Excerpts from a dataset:
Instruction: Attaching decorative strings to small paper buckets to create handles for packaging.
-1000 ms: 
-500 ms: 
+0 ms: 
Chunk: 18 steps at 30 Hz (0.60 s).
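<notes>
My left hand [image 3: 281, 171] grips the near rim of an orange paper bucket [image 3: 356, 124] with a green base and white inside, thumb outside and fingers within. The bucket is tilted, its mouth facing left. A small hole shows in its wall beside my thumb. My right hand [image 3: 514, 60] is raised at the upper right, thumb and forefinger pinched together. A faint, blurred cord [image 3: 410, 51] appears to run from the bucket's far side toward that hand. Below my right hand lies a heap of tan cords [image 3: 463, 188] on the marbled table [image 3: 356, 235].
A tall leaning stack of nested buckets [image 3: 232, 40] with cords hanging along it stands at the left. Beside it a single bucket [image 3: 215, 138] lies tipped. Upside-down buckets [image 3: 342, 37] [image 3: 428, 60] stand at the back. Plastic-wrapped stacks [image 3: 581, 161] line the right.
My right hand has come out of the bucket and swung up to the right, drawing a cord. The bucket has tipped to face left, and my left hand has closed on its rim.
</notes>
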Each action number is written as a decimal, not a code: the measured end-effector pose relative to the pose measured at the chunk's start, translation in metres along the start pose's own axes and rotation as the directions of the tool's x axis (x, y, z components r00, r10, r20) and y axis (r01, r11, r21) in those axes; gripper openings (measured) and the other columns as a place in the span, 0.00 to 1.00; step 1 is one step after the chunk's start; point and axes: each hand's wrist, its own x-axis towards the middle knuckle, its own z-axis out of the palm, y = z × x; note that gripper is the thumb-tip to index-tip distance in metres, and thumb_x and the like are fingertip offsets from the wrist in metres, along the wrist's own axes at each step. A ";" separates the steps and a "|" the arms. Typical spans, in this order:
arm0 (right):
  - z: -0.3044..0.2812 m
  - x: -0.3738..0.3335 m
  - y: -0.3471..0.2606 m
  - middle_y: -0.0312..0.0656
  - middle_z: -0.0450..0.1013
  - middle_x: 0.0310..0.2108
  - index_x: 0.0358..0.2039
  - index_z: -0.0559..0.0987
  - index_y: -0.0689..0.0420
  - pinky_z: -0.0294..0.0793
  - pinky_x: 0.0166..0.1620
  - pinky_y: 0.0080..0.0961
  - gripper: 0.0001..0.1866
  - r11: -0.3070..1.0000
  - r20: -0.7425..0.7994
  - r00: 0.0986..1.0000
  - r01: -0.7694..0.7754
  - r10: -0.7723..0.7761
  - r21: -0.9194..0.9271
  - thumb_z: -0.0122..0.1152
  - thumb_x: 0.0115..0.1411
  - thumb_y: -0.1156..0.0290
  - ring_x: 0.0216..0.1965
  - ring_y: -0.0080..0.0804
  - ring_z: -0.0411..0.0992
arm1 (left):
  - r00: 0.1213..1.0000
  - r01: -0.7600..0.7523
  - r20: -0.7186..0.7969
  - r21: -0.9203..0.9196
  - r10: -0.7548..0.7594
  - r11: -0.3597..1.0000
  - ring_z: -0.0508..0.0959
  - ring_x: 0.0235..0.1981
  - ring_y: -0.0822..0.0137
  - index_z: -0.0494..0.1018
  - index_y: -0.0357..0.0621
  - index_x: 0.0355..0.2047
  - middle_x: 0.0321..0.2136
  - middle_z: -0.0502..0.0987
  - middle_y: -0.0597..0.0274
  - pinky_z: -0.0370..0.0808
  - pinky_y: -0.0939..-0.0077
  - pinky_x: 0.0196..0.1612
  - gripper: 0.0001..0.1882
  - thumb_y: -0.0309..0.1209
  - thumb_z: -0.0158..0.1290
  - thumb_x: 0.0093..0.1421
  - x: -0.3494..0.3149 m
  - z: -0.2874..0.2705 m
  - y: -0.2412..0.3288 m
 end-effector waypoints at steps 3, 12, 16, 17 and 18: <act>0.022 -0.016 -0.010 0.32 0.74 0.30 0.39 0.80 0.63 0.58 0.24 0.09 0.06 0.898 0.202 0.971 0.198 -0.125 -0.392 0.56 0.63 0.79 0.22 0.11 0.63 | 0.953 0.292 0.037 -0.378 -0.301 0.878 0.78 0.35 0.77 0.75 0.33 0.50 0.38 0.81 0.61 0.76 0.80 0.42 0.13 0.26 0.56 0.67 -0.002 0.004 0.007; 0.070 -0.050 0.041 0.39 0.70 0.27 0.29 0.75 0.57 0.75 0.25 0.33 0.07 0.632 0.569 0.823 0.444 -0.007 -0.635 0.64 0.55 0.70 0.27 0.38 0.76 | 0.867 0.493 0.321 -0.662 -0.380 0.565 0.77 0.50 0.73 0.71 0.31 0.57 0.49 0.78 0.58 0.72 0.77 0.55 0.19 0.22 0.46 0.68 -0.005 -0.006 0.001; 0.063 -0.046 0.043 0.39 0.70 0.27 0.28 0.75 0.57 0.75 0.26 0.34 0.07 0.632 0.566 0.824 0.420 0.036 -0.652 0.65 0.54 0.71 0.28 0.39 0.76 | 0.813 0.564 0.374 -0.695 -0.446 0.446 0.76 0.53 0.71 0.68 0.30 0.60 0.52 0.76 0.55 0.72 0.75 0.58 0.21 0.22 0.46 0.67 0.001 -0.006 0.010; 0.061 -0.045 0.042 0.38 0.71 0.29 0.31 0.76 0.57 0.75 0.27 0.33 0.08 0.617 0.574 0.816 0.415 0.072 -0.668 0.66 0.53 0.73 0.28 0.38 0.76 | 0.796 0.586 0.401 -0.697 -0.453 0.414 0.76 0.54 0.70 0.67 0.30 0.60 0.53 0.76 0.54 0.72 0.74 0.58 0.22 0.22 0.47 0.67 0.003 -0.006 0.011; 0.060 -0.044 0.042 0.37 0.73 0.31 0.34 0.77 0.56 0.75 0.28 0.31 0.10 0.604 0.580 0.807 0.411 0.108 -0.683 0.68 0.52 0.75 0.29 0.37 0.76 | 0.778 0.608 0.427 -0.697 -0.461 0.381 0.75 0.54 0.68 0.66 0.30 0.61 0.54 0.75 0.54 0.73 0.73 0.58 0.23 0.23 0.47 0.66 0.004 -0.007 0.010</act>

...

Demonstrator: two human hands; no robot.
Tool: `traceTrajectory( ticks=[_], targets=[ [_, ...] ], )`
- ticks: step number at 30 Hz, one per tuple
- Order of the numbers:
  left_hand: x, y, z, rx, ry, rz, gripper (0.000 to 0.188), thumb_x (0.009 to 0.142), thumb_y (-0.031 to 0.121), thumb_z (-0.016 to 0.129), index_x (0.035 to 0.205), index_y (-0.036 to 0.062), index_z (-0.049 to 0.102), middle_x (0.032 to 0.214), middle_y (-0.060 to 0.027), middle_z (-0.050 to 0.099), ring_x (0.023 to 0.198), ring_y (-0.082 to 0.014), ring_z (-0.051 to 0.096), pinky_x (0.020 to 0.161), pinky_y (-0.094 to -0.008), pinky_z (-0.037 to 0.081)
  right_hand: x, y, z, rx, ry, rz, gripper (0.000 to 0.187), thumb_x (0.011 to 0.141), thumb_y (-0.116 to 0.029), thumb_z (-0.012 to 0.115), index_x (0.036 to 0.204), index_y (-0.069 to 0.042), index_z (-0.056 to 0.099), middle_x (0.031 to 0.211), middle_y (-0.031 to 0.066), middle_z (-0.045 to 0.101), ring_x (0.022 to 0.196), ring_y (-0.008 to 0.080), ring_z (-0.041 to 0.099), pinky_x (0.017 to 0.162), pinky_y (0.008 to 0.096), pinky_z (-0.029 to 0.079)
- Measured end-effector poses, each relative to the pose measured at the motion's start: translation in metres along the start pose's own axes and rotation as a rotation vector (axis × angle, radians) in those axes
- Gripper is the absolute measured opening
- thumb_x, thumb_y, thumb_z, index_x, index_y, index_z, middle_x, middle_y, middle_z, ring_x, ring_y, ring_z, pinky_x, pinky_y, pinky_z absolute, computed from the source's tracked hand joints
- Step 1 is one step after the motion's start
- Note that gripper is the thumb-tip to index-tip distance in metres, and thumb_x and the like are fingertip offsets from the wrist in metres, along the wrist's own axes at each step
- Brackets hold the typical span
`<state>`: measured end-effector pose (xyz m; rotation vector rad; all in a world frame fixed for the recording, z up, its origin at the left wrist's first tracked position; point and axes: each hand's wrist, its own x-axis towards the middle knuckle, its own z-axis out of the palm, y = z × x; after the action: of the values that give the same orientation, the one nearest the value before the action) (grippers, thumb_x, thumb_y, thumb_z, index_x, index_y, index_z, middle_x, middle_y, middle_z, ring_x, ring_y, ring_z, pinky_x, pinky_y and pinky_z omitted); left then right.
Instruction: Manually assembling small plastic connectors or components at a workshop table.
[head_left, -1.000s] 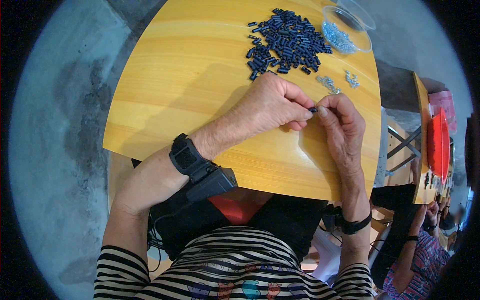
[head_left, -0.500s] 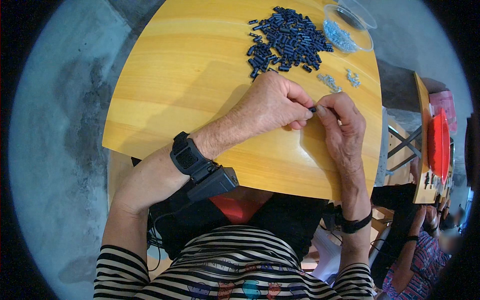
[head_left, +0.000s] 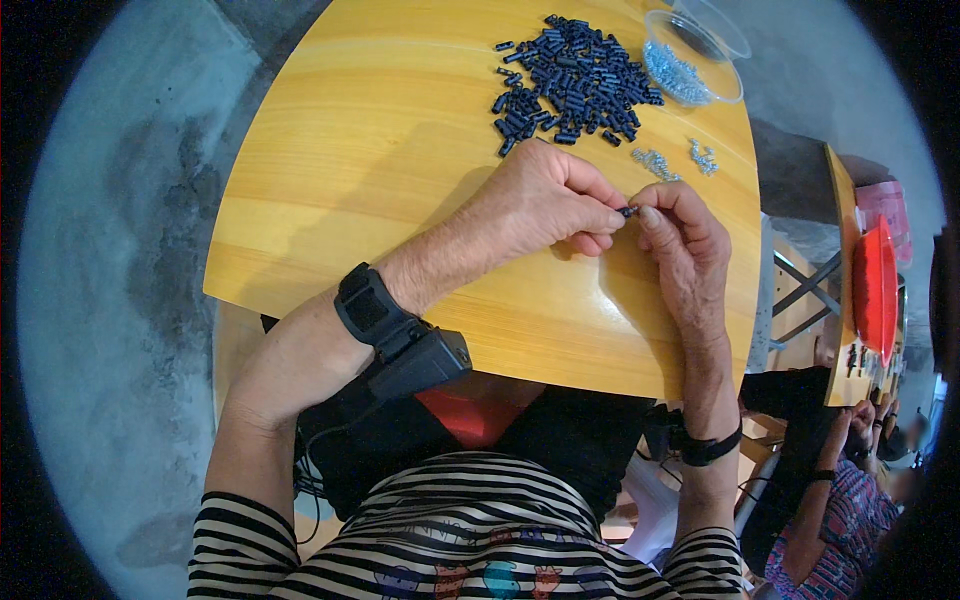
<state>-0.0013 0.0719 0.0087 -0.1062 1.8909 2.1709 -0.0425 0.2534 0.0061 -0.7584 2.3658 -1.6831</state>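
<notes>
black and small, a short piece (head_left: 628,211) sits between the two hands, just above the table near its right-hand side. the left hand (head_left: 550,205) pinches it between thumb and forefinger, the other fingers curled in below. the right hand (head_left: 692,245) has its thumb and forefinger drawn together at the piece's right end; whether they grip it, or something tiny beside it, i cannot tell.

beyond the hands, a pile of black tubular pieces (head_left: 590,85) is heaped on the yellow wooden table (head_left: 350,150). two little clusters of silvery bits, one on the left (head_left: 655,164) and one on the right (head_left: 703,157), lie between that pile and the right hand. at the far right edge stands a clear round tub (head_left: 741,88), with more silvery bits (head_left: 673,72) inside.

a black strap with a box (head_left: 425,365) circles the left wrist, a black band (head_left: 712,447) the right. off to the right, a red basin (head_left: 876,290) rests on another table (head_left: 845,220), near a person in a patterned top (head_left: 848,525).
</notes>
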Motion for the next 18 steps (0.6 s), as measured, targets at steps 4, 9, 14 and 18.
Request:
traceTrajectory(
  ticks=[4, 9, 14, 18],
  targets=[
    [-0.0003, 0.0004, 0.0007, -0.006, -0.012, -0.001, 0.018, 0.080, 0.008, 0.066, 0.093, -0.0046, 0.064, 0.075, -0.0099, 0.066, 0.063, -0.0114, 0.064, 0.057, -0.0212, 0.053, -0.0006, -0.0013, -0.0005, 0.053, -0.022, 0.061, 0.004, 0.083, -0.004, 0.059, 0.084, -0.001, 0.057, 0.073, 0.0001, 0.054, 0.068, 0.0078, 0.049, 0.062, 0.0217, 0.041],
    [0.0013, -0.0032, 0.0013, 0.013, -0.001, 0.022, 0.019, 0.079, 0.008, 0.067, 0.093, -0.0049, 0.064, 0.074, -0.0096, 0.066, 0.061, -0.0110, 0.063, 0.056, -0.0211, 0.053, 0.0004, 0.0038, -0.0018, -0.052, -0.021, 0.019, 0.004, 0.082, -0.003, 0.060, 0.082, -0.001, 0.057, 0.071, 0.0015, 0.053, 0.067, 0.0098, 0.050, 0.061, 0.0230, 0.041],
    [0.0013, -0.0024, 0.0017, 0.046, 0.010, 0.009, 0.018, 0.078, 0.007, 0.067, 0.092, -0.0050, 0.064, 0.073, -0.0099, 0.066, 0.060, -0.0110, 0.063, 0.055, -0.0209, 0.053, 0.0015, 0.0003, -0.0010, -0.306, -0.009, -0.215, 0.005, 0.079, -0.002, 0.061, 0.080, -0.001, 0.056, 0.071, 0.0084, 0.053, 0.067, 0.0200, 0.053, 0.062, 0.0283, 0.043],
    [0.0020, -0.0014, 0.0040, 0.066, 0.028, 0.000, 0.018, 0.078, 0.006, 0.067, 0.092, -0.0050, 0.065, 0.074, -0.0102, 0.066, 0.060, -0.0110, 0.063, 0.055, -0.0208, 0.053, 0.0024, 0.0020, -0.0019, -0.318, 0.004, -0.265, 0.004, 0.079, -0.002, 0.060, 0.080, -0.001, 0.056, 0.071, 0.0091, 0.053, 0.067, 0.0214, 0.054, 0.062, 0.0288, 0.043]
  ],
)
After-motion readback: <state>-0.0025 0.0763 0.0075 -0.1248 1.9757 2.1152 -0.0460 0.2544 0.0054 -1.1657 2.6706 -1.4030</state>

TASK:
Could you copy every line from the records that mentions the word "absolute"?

EXPECTED OUTPUT:
- Gripper is the absolute measured opening
- thumb_x, thumb_y, thumb_z, index_x, index_y, index_z, middle_x, middle_y, middle_z, ring_x, ring_y, ring_z, pinky_x, pinky_y, pinky_z absolute, computed from the source's tracked hand joints

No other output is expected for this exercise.